Directions for this task ::
Reproduce exactly, from the data that follows, the line with "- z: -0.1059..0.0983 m", the line with "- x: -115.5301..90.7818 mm", and every line that lies between them.

((

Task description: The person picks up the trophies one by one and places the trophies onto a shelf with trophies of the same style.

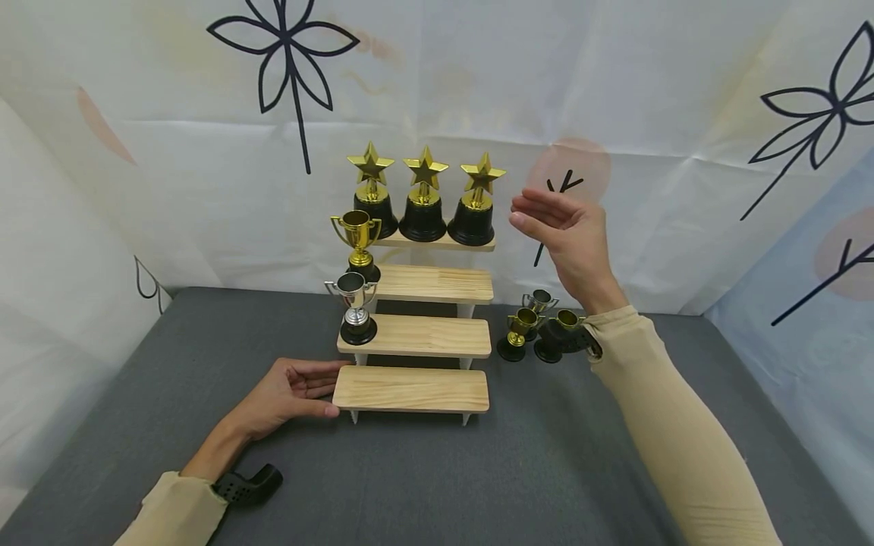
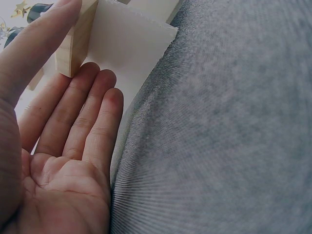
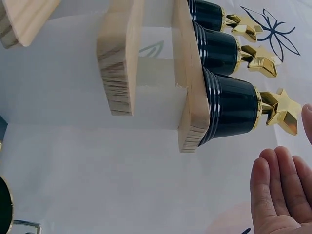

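A four-tier wooden display stand [image 1: 430, 388] stands on the table. My left hand [image 1: 300, 390] is at the left end of its lowest step, fingers extended; in the left wrist view the fingertips [image 2: 87, 70] are right at the wooden edge. On the top step are three gold star trophies [image 1: 425, 208] with black bases. My right hand [image 1: 563, 235] is raised beside the rightmost star trophy [image 3: 234, 105], fingers straight, holding nothing. A gold cup trophy [image 1: 358, 239] is on the second step from the top, at its left end, and a silver cup trophy [image 1: 355, 303] below it.
Right of the stand, two gold cup trophies [image 1: 522, 322] and a silver one [image 1: 539, 299] stand close together on the grey table [image 1: 423, 485], partly behind the right wrist's black camera strap. A white printed cloth [image 1: 478, 76] hangs behind the stand.
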Action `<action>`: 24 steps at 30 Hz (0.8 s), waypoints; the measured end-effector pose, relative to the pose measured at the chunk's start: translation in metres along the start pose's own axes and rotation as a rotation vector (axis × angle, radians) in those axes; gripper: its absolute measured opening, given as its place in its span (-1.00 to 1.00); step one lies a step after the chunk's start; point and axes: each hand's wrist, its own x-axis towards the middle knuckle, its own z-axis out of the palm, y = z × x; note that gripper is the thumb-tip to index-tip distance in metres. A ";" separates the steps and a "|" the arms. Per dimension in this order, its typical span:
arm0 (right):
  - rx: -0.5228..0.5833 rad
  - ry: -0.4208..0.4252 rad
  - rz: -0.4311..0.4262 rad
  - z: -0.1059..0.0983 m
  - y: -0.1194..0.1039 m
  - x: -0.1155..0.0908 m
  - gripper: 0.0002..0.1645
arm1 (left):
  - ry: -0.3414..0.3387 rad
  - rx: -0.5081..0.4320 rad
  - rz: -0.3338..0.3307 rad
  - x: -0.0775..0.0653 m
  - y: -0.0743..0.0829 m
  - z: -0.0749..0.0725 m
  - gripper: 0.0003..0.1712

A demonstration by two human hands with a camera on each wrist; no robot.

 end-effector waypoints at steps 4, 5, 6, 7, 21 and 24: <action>-0.018 0.006 -0.003 -0.002 0.001 -0.006 -0.44 | -0.006 -0.007 0.001 0.000 0.000 0.000 -0.15; -0.023 0.008 -0.004 -0.002 0.002 -0.007 -0.44 | -0.008 -0.011 0.002 0.000 0.000 0.000 -0.15; -0.026 0.009 -0.005 -0.003 0.002 -0.008 -0.44 | -0.009 -0.013 0.003 0.000 -0.001 0.000 -0.15; -0.025 0.011 -0.005 -0.003 0.002 -0.010 -0.44 | -0.010 -0.016 0.005 0.000 -0.001 -0.001 -0.15; -0.042 0.017 -0.009 -0.010 0.007 -0.032 -0.50 | -0.008 -0.013 0.007 0.000 -0.001 -0.001 -0.15; -0.049 0.019 -0.007 -0.010 0.008 -0.036 -0.48 | -0.010 -0.015 0.008 0.000 -0.001 -0.001 -0.15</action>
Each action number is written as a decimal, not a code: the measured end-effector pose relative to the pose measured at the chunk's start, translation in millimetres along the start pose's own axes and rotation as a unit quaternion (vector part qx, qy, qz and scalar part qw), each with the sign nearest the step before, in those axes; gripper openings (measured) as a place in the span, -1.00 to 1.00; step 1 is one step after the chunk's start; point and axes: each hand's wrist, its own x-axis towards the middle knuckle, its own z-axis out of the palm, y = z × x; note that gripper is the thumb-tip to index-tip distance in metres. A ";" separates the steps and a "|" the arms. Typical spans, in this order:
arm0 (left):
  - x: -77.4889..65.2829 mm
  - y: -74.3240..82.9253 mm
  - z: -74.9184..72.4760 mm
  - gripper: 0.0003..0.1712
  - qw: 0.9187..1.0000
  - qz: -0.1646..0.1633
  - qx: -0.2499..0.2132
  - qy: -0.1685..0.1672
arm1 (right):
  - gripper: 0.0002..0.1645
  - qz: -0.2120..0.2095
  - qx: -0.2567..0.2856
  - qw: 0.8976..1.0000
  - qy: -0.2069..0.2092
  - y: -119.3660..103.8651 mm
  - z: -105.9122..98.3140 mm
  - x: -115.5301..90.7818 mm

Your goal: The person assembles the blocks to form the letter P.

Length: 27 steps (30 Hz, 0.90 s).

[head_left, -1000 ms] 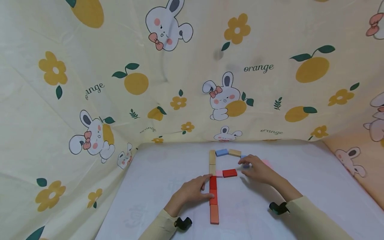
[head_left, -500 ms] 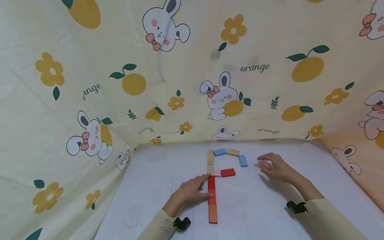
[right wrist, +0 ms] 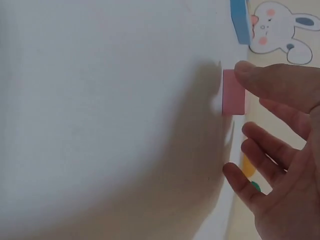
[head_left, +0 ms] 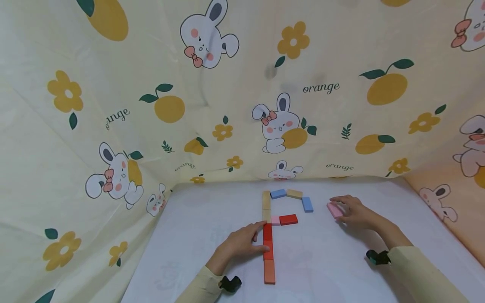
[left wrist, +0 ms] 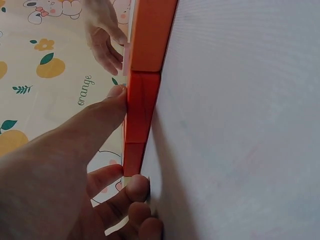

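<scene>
My left hand (head_left: 242, 240) rests against a column of flat blocks, its thumb and index fingertips touching the red blocks (head_left: 267, 232). An orange block (head_left: 269, 272) ends the column nearest me, and tan blocks (head_left: 266, 200) form its far part. To the right, my right hand (head_left: 358, 214) pinches a pink block (head_left: 334, 210) between thumb and index finger, low over the table. In the right wrist view, the thumb covers one corner of that pink block (right wrist: 233, 95), and the other fingers are spread below.
From the column's top, a blue block (head_left: 278, 194), a tan block (head_left: 294, 194) and another blue block (head_left: 307, 204) curve rightward. A small pink block (head_left: 275, 220) and a red block (head_left: 289, 219) branch off lower down. A patterned cloth (head_left: 227, 105) hangs behind the white table (head_left: 322, 269).
My right hand has moved right, from beside the right-hand blue block to the pink block, and has taken hold of it. The left hand stays at the column.
</scene>
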 end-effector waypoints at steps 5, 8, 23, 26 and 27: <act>1.0 -0.5 1.3 0.04 1.000 0.001 0.003 0.001 | -0.08 -0.010 -0.008 1.000 -0.018 4.0 -2.3 2.5; 1.4 -0.8 1.7 0.04 1.000 0.001 0.000 0.002 | -0.09 -0.019 -0.018 0.999 -0.022 4.5 -3.3 3.0; 1.0 -0.7 2.0 0.04 1.000 -0.007 -0.002 0.003 | -0.18 0.002 -0.008 0.999 -0.039 6.3 -5.3 1.8; 0.5 -0.4 1.1 0.04 1.000 -0.006 -0.003 0.003 | -0.19 0.008 0.001 0.999 -0.040 5.8 -5.7 1.5; 0.5 -0.4 0.9 0.04 1.000 -0.006 -0.003 0.004 | -0.19 0.010 0.003 0.999 -0.040 5.9 -5.6 1.7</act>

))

Your response ::
  - z: -0.1059..0.0983 m
  - y: -0.1194..0.1039 m
  - x: -0.1155..0.0908 m
  - gripper: 0.0002..0.1645
arm1 (left):
  - ry: -0.3414..0.3387 rad
  - rx: -0.5081..0.4320 rad
  - rz: -0.3338..0.3307 rad
  - x: -0.0775..0.0653 m
  - y: -0.0743..0.0829 m
  - z: -0.0749..0.0725 m
  - gripper: 0.0003..0.1712

A demonstration by two human hands with a camera on each wrist; no robot.

 end-effector waypoints at steps 4, 5, 6, 7, 21 and 24: <action>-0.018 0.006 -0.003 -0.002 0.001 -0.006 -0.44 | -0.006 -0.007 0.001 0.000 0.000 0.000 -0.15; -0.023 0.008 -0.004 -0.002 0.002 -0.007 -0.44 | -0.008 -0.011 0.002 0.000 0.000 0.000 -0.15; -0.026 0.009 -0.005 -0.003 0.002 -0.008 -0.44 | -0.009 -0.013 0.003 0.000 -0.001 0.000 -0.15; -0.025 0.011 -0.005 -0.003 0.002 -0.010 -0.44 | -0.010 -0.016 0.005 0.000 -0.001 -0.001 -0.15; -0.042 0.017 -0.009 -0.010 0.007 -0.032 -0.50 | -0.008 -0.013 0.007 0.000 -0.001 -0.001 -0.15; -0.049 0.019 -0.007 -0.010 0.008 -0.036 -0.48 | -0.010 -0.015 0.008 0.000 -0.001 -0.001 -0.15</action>
Each action number is written as a decimal, not a code: the measured end-effector pose relative to the pose measured at the chunk's start, translation in millimetres along the start pose's own axes and rotation as a unit quaternion (vector part qx, qy, qz and scalar part qw), each with the sign nearest the step before, in those axes; gripper openings (measured) as a place in the span, -1.00 to 1.00; step 1 is one step after the chunk's start; point and axes: each hand's wrist, its own x-axis towards the middle knuckle, its own z-axis out of the palm, y = z × x; note that gripper is the thumb-tip to index-tip distance in metres. A ";" separates the steps and a "|" the arms. Typical spans, in this order:
arm0 (left):
  - x: -77.4889..65.2829 mm
  - y: -74.3240..82.9253 mm
  - z: -74.9184..72.4760 mm
  - gripper: 0.0003..0.1712
  - qw: 0.9187..1.0000
  - qz: -0.1646..0.1633
  - qx: -0.2499..0.2132
  - qy: -0.1685..0.1672
arm1 (right):
  - gripper: 0.0002..0.1645
  - qz: -0.2120..0.2095
  - qx: -0.2567..0.2856
  - qw: 0.8976..1.0000
  - qy: -0.2069..0.2092
  - y: -119.3660..103.8651 mm
  - z: -105.9122..98.3140 mm
  - x: -115.5301..90.7818 mm

The answer has nothing more to it.